▸ PROBLEM STATEMENT: Return each entry below word for word, leaving out any image.

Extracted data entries
▽

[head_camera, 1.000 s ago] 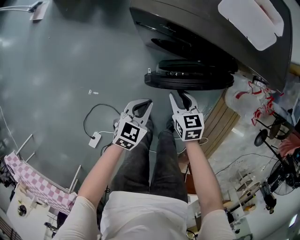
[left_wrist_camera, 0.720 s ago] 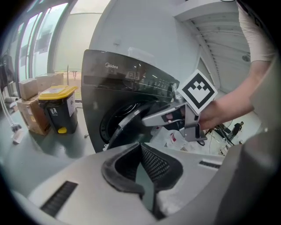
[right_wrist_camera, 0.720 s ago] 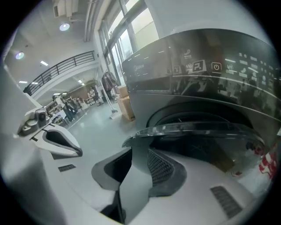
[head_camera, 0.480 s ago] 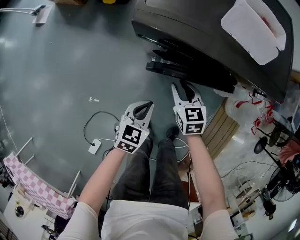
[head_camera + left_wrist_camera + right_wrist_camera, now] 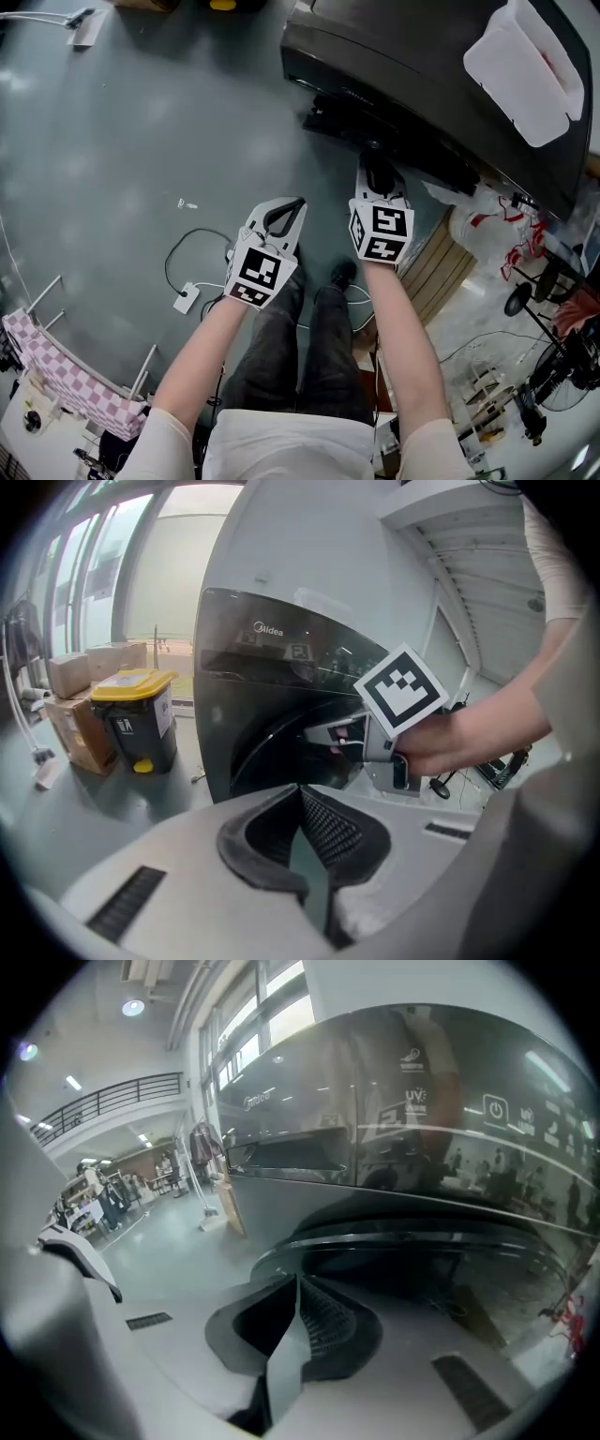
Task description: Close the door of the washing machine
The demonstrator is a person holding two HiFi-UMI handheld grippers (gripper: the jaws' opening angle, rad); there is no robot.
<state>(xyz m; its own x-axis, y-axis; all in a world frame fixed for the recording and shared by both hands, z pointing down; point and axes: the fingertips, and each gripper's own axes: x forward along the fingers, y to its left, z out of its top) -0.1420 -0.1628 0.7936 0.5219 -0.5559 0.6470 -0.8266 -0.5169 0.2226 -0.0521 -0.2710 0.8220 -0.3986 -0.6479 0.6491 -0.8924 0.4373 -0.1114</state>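
Washing machine (image 5: 422, 75) at 1 o'clock; door (image 5: 394, 141) nearly flush with its front; right gripper (image 5: 378, 172) against door, jaws closing on nothing, apparently for pushing; left gripper (image 5: 292, 213) at 9 o'clock of it, jaws pressed together, idle.

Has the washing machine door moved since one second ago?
Yes. The door has swung in against the front of the washing machine; earlier it stood out open.
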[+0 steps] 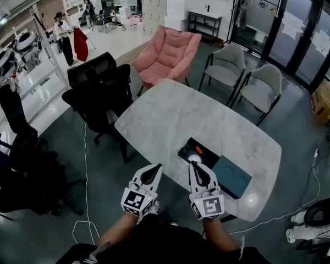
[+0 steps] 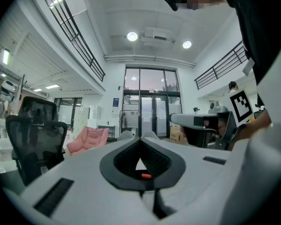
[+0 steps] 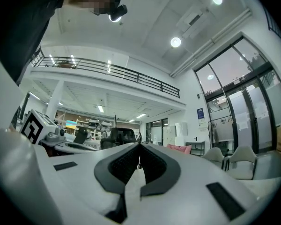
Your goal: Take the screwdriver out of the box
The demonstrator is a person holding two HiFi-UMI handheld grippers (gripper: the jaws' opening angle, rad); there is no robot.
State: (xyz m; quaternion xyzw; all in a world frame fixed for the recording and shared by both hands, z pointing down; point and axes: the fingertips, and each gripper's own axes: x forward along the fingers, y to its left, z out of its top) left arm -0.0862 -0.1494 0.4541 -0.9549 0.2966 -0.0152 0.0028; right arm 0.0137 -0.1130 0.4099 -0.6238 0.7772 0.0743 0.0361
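Right gripper [image 1: 193, 165], jaws shut & empty, sits at the lower edge of the open box [image 1: 212, 158] mid-frame, so the screwdriver [image 1: 198, 149] lies just above it, closer than to the left gripper [image 1: 155, 169] (also shut), tho its long axis is too small to call.

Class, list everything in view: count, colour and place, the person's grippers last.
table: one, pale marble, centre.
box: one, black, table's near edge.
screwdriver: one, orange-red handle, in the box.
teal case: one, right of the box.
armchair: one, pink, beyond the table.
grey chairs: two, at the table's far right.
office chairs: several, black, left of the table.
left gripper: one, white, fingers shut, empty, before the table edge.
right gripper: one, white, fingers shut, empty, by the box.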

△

▸ RESULT OF THE TASK:
[head_camera, 1.000 s ago] 
[left_wrist_camera, 0.720 s ago] 
[right_wrist_camera, 0.720 s ago] 
[head_camera, 0.480 s ago] 
[head_camera + left_wrist_camera + right_wrist_camera, now] 
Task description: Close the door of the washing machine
The demonstrator is a person holding two HiFi-UMI handheld grippers (gripper: the jaws' opening angle, rad); there is no robot.
<state>(xyz m; its own x-axis, y-axis; all in a world frame fixed for the recording and shared by both hands, z pointing down; point and axes: the fingertips, and each gripper's own axes: x forward along the fingers, y to its left, z out of its top) -0.1420 -0.1628 0.7936 0.5219 -0.5559 0.6470 -0.8266 -0.5169 0.2226 -0.0521 -0.2710 0.8220 -0.3986 -0.6479 0.6491 -0.8924 0.4373 -0.1114</state>
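Washing machine (image 5: 422, 75) at 1 o'clock; door (image 5: 394, 141) nearly flush with its front; right gripper (image 5: 378, 172) against door, jaws closing on nothing, apparently for pushing; left gripper (image 5: 292, 213) at 9 o'clock of it, jaws pressed together, idle.

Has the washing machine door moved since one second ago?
Yes. The door has swung in against the front of the washing machine; earlier it stood out open.
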[+0 steps] 
[+0 steps] 
[+0 steps] 
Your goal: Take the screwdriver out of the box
The demonstrator is a person holding two HiFi-UMI handheld grippers (gripper: the jaws' opening angle, rad); there is no robot.
State: (xyz m; quaternion xyzw; all in a world frame fixed for the recording and shared by both hands, z pointing down; point and axes: the fingertips, and each gripper's own axes: x forward along the fingers, y to its left, z out of its top) left arm -0.0862 -0.1494 0.4541 -0.9549 0.2966 -0.0152 0.0028; right arm 0.0137 -0.1130 0.4099 -0.6238 0.7772 0.0743 0.0361
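Right gripper [image 1: 193, 165], jaws shut & empty, sits at the lower edge of the open box [image 1: 212, 158] mid-frame, so the screwdriver [image 1: 198, 149] lies just above it, closer than to the left gripper [image 1: 155, 169] (also shut), tho its long axis is too small to call.

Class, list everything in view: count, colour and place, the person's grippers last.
table: one, pale marble, centre.
box: one, black, table's near edge.
screwdriver: one, orange-red handle, in the box.
teal case: one, right of the box.
armchair: one, pink, beyond the table.
grey chairs: two, at the table's far right.
office chairs: several, black, left of the table.
left gripper: one, white, fingers shut, empty, before the table edge.
right gripper: one, white, fingers shut, empty, by the box.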

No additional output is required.